In this study, we could see an obvious insomnia model induced by TSC alone (8 mg kg⁻¹, p < 0.05). However, 2FHBA (10 mg kg⁻¹) reversed the TSC-induced insomnia. Compared with the TSC group, the sleep latency of the co-administration group was significantly shortened (p < 0.05, Fig. 8A) and the duration of sleep was significantly prolonged (p < 0.01, Fig. 8B). The above results suggested that the hypnotic effect of 2FHBA was related to the GABAergic system.

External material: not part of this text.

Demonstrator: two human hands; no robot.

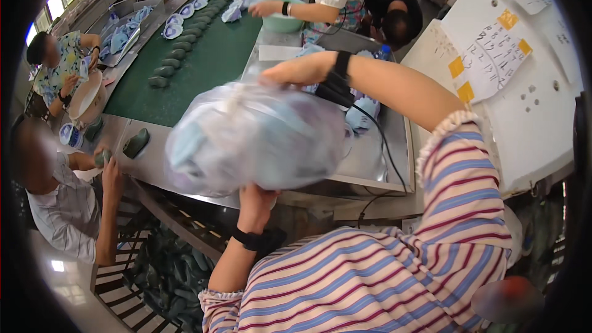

Fig. 8 Effect of 2FHBA (10 mg kg⁻¹) on TSC-induced insomnia in pentobarbital-treated mice (10 in each group): the sleep latency (A) and sleep duration (B); all values are presented as mean ± SD. *p < 0.05 and **p < 0.01 compared with the vehicle group; ^#p < 0.05 and ^##p < 0.01 compared with the TSC-treated group.

3.9. Acute toxicity test results

In the acute toxicity study, 2FHBA (1000, 2000 and 5000 mg kg⁻¹, i.g.) did not produce any mortality in the mice during the observation period. The 1000 and 2000 mg kg⁻¹ treated groups did not show any adverse clinical signs compared to the control group. Meanwhile, the dose of 5000 mg kg⁻¹ seemed to affect the female mice on the first day, as this group showed a small decrease in their intake of food and water, but this symptom gradually disappeared in the subsequent days. As the acute administration of 2FHBA did not produce death at the maximum dose of 5000 mg kg⁻¹, the LD₅₀ could not be estimated, and it was considered to be greater than 5000 mg kg⁻¹. The early acute toxicity study of HBA and GAS also showed non-toxicity.³⁵ Therefore, we considered 2FHBA to be non-toxic.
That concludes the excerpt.